Malgré ses tentatives d'un discours féministe positif et d'un portrait espiègle d'une quête identitaire bienfaitrice, Charlotte a du fun reste banal dans son propos. À certains moments, on a l'impression de se heurter à un American Pie en noir et blanc. Heureusement, certains passages ont plus de substances et comblent notre désir de contenu intelligent.
Parler de la sexualité active d'une jeune femme mineure est certainement délicat, mais le traitement débonnaire et affirmé qu'en fait le film permet d'aborder sans détour ce sujet tabou. Les trois adolescentes dépeintes dans le long métrage sont particulièrement intéressantes à voir évoluer. Les jeunes femmes qui iront voir le film sauront certainement s'identifier à l'une d'entre elles.

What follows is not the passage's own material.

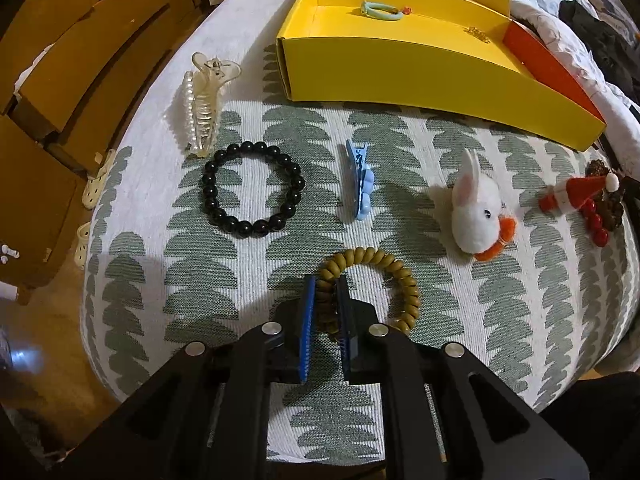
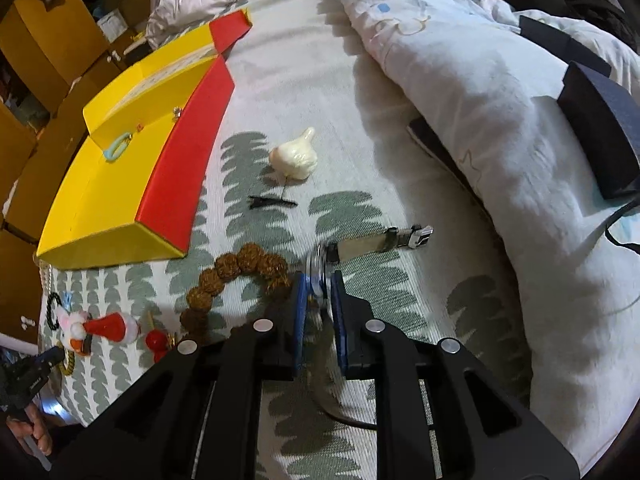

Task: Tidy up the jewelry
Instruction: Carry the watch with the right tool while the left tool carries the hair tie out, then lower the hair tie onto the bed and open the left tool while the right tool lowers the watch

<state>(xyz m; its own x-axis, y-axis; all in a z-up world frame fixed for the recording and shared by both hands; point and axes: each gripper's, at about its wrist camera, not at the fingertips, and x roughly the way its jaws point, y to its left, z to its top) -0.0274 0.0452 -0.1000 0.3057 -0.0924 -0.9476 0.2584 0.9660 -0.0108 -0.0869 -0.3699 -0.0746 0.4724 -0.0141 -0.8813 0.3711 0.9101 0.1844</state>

On apprécie aussi qu'elles n'aient pas le casting attendu. Il est rafraîchissant de voir que la timide du groupe est une grande fille aux fortes épaules et que l'anarchiste soit un petit bout de femme mal engueulée qui ne se laisse pas marcher sur les pieds par personne, surtout pas par les hommes. Charlotte n'a pas non plus le look de la jeune première et on adore ça!

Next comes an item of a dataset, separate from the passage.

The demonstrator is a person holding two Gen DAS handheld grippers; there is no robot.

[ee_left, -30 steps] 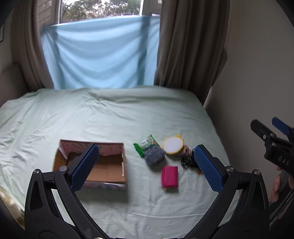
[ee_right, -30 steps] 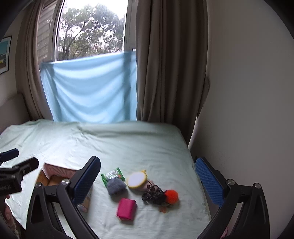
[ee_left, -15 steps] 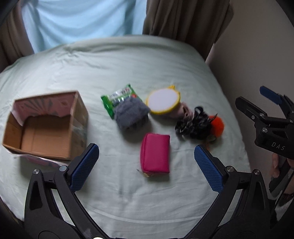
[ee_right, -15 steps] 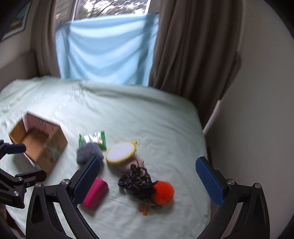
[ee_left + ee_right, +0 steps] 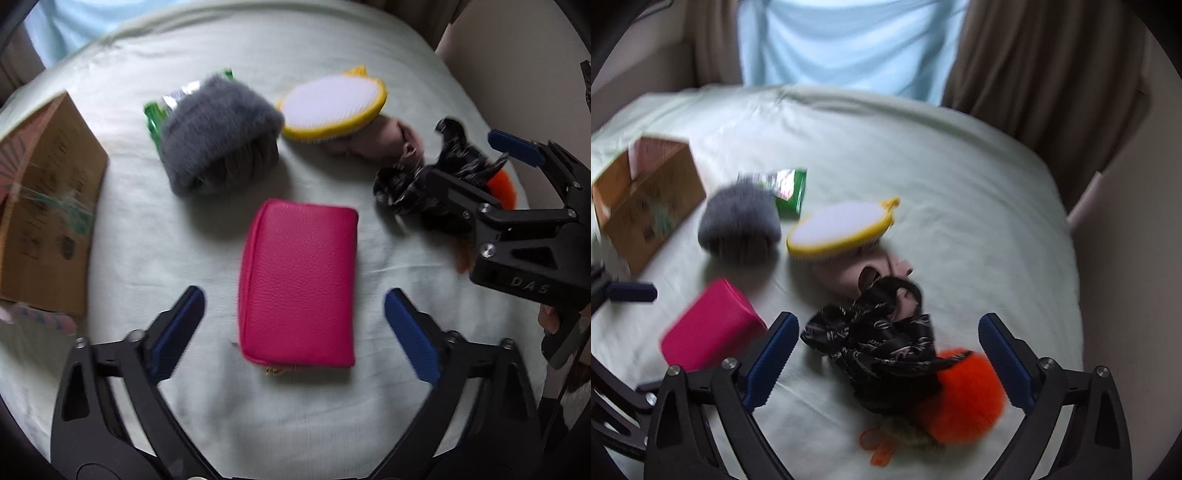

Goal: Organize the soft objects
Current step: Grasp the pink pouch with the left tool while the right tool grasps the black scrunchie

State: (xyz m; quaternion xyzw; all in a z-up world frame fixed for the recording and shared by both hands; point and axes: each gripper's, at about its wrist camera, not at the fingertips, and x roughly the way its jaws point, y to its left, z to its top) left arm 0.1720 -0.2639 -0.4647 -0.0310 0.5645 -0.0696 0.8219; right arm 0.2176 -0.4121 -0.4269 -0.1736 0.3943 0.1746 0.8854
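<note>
Left claw (image 5: 291, 325) wide open, empty, straddling pink pouch (image 5: 299, 280); right claw (image 5: 886, 354) agape, empty, over black scarf (image 5: 875, 343)

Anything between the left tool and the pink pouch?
Nothing visible. The left tool is open with the pink pouch lying flat between and just ahead of its fingers. The grey knit hat and black scarf lie beyond it.

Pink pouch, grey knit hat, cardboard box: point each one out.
pink pouch (image 5: 299, 280), left wrist view, centre of its top face.
grey knit hat (image 5: 218, 133), left wrist view, middle of its fuzzy crown.
cardboard box (image 5: 653, 210), right wrist view, its near side wall.
</note>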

Les trois comédiennes principales livrent de justes et convaincantes performances. Même chose pour les garçons, qui arrivent à charmer autant les nouvelles filles du magasin que les spectatrices. Tous les jeunes acteurs paraissent former un groupe soudé, qu'on peut très bien s'imaginer partager un premier emploi. On ne retrouve aucun adulte dans ce long métrage. Et, bien qu'on se demande à quelques reprises : « mais où sont ses parents? », on est enchanté de découvrir ce monde régenté par la génération Y.
Le noir et blanc permet certainement au film de se distinguer des autres productions à l'affiche, mais nous apparaît rapidement plus comme un boulet qu'un attrait. Malgré les bonnes raisons invoquées par la réalisatrice, on n'arrive pas à saisir la réelle utilité d'une telle esthétique dans une comédie pour adolescents. On applaudit, certes, l'audace d'un tel procédé, mais on se questionne à savoir si les jeunes (le public cible de ce film) sauront accepter l'ambitieuse proposition de Sophie Lorain. Il faut dire que la cinéaste a fait un travail exceptionnel de mise en scène. Sa réalisation fluide et égayante fait la vraie couleur du film.

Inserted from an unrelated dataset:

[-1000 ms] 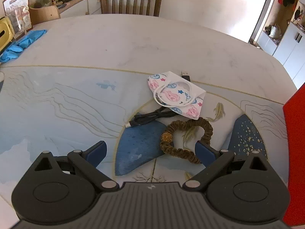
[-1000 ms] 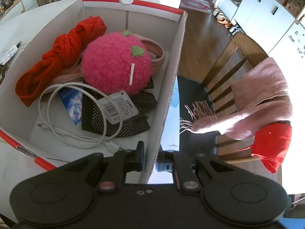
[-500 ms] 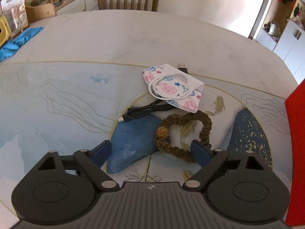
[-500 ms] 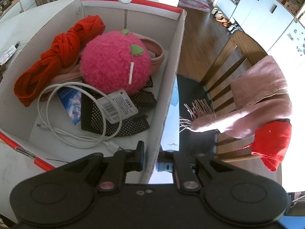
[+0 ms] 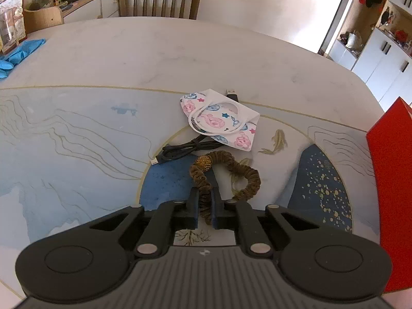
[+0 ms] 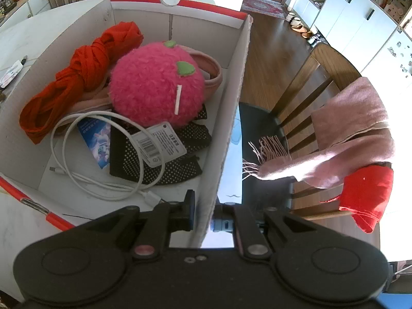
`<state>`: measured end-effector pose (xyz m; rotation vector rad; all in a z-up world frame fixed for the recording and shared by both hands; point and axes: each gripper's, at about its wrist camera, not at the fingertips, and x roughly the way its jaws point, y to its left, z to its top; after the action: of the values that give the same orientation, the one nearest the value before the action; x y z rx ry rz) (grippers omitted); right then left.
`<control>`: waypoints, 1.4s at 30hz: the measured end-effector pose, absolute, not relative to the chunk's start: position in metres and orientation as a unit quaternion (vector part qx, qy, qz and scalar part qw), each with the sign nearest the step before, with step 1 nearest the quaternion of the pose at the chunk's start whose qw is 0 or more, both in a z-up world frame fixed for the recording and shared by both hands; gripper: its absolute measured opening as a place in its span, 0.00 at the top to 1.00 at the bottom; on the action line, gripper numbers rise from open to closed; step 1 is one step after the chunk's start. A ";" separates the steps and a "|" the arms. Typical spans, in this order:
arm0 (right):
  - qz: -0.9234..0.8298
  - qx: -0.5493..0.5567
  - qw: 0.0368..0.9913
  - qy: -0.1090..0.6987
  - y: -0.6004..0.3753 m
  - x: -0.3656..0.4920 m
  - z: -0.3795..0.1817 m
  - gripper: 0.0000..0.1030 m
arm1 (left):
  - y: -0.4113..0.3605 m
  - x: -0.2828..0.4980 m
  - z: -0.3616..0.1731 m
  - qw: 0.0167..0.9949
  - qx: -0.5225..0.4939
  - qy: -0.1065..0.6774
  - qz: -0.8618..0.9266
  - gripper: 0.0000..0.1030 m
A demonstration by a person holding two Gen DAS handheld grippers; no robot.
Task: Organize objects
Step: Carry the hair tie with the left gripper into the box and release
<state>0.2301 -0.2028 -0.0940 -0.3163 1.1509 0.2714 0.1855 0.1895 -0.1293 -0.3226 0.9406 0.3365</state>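
Note:
My left gripper [image 5: 205, 200] is shut on the near side of a brown scrunchie [image 5: 247, 172] with a gold bead, which lies on the painted table [image 5: 77, 134]. Beyond it lie a black USB cable [image 5: 185, 149] and a floral face mask [image 5: 219, 121]. My right gripper [image 6: 204, 211] is shut on the right wall of a red-and-white cardboard box [image 6: 231, 97]. The box holds a pink plush ball [image 6: 157, 92], a red cloth [image 6: 77, 77], a white cable [image 6: 103, 180] and black dotted gloves [image 6: 164, 164].
The box's red outer side [image 5: 391, 180] stands at the right edge of the left wrist view. Blue gloves [image 5: 18, 54] lie at the table's far left. A wooden chair [image 5: 159, 0] stands behind the table. Another chair with a pink scarf [image 6: 347, 134] stands right of the box.
My left gripper moved forward over the scrunchie and closed from wide open onto its near side. My right gripper has stayed clamped on the box wall.

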 end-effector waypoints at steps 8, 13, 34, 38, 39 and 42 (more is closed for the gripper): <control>0.130 -0.149 0.820 0.537 -0.200 0.230 -0.094 0.91 | 0.175 0.171 -0.105 0.879 -0.144 0.437 0.124 0.94; 0.129 -0.152 0.821 0.535 -0.201 0.231 -0.094 0.94 | 0.159 0.164 -0.082 0.888 -0.140 0.430 0.089 0.94; 0.139 -0.146 0.824 0.529 -0.203 0.230 -0.094 0.94 | 0.046 0.180 0.008 0.908 -0.112 0.384 -0.120 0.94; 0.141 -0.146 0.825 0.528 -0.203 0.230 -0.094 0.94 | 0.017 0.188 0.015 0.902 -0.093 0.386 -0.170 0.94; 0.141 -0.146 0.825 0.528 -0.203 0.230 -0.094 0.94 | 0.009 0.191 0.016 0.900 -0.087 0.387 -0.181 0.94; 0.141 -0.146 0.825 0.527 -0.204 0.230 -0.094 0.94 | -0.015 0.198 0.018 0.894 -0.071 0.389 -0.211 0.93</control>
<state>0.2296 -0.2035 -0.0945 -0.3099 1.1200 0.2997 0.1977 -0.0147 0.0180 -0.1462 0.8059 -0.4377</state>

Charlotte a du fun est une oeuvre audacieuse à plusieurs égards, mais manque pourtant d'originalité à d'autres niveaux. Son thème est culotté (la sexualité des adolescentes), mais son scénario manque de piquant. Reste que la comédie mérite qu'on s'y attarde, si ce n'est que pour se rappeler de la candeur qu'on avait à une autre époque de nos vies.